While other industries may be easing into the New Year, January is a frantic time for many cement manufacturers who typically spend at least part of the month working around the clock on the annual maintenance shutdown. In the run-up to plant stoppage, we all hope for a smooth, on-time shutdown with no surprises and no delays, but sadly the reality is often an entirely different – and more expensive – experience that can leave a plant with a kind of ‘maintenance hangover’ well into the spring and beyond.

I have worked on a lot of maintenance stops, both in my time in technical centres and when working on plants and, more recently, as a consultant. For me, achieving a successful maintenance shutdown is all in the planning. Below are some questions I have come across and the answers I have learnt through (sometimes bitter!) experience.

When should you begin planning for the maintenance shutdown?

Preparing for a shutdown is not something that you can slot into the two weeks before the plant is going to stop – it’s an ongoing process that should be considered throughout the year. This process should begin as the last shutdown ends, with a close-out meeting to discuss how this year’s shutdown progressed, the learning outcomes to be gained and any actionable points that could be addressed prior to the next shutdown.

Throughout the year, shutdown jobs should be identified through both the maintenance management system and the results of regular equipment inspections. That way, when the shutdown comes around there should be no surprises, no last-minute contractor call-outs, which can be expensive, and you can be assured that nothing has been forgotten.

How long should you schedule for the shutdown?

Of course, the answer to this question depends largely on the jobs that need to be carried out during stoppage: the length of the shutdown will be at least as long as the longest job. But that’s not the only factor to take into consideration. How quickly does the plant need to be up and running from a business perspective? If sales are low and there is a lot of clinker in stock, could you save money and forego 24-hour working for a longer but significantly less expensive shutdown?
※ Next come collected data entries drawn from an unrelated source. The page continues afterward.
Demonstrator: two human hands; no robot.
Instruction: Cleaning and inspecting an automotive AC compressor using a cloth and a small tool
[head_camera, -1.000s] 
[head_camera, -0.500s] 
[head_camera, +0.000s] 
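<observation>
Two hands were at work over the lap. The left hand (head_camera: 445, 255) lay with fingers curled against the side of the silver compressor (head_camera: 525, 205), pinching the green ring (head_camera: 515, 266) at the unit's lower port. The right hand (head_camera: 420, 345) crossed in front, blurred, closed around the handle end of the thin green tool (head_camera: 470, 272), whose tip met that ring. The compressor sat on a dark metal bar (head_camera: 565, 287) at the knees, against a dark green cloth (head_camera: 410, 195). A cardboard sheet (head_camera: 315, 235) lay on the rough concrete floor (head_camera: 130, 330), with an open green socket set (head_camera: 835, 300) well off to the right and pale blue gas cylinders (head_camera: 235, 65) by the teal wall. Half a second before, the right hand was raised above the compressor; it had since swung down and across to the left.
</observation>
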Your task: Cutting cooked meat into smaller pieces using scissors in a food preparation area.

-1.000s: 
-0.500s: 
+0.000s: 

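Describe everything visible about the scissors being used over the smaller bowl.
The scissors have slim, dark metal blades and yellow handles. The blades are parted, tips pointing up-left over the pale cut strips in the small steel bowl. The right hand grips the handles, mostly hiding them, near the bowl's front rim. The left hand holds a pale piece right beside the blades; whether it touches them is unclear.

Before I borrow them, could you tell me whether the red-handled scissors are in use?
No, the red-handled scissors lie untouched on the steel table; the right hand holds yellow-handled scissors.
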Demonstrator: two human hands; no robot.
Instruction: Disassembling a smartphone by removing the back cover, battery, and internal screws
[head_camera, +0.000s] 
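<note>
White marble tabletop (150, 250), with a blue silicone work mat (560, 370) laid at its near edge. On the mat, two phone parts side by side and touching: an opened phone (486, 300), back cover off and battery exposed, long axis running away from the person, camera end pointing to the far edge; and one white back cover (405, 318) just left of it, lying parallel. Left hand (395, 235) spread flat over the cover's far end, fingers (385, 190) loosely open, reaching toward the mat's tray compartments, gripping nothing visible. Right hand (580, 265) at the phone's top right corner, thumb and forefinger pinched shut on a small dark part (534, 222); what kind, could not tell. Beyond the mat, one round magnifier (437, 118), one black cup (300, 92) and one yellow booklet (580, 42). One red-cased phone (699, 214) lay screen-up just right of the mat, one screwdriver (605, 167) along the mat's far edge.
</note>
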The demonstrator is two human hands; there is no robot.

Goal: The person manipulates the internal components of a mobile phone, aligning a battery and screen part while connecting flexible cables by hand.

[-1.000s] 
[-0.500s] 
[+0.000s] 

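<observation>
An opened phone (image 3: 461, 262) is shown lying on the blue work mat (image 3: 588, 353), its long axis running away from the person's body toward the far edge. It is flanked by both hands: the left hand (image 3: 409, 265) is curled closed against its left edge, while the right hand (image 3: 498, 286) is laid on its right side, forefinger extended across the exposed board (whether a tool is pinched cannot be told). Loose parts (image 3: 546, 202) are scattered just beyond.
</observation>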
When planning the stoppage time, it is also important to factor in time for delays. If you’ve prepared properly, these should be minimal, but even so there will be things outside of your control that could set your schedule back considerably. I’ve seen delays caused by the smallest things, like not having a crane available, not having the necessary equipment in the right place, and the power being cut to one part of the plant that affects other areas of the repair.

Stopping a plant is a major undertaking and ideally something you’d only want to do once a year so it’s better to plan in the necessary time to do it right rather than rush through the jobs and risk an unplanned shutdown later in the year. Right first time!

What happens when the plant starts back up?

Planning for start-up is just as important as planning for shutdown, but it’s often not given due consideration. For example, leaving enough raw meal in the raw meal silo to start the kilns sounds obvious but when forgotten – as it often is – it can lead to a really difficult start-up and can even undo some of the good work the shutdown has just achieved.

On the topic of supplies, it’s also important that there is sufficient clinker – with a margin for error – so that the plant doesn’t run out of cement. The last thing anyone wants is to have to turn business away while a shutdown overruns.

How can we make the most of our shutdown?

A shutdown offers a rare opportunity to get up close and personal with some of the equipment that is ordinarily off limits. Make the most of this by getting in there with your camera, taking pictures, recording measurements, inspecting refractory depths, etc. This is also a great chance for your personnel to be trained in the operation of equipment and to gain a fuller understanding of what exactly is going on inside these huge pieces of equipment that they usually only have the opportunity to know through a computer screen. Make a point of planning this in, rather than thinking of it as ‘something to do if we get the time’, as the experience gained will pay dividends in the future.

The benefits of a well thought-out maintenance stoppage are fairly obvious, but sometimes it’s hard to define the process that will get you there. If you need any help with the planning or with undertaking a plant shutdown, give JAMCEM Consulting a call. Our team of experts has hands on experience planning and managing maintenance outages in plants all over the world and we’ll be happy to help.
The short-term benefits of an O&M agreement are pretty clear. You’re starting your plant operations with a readymade team of experts, who are driven to prove their value and – if your O&M contractor is also your equipment provider – your investment in their technology. But what about the long-term? What kind of advantages and disadvantages can you expect from your O&M agreement?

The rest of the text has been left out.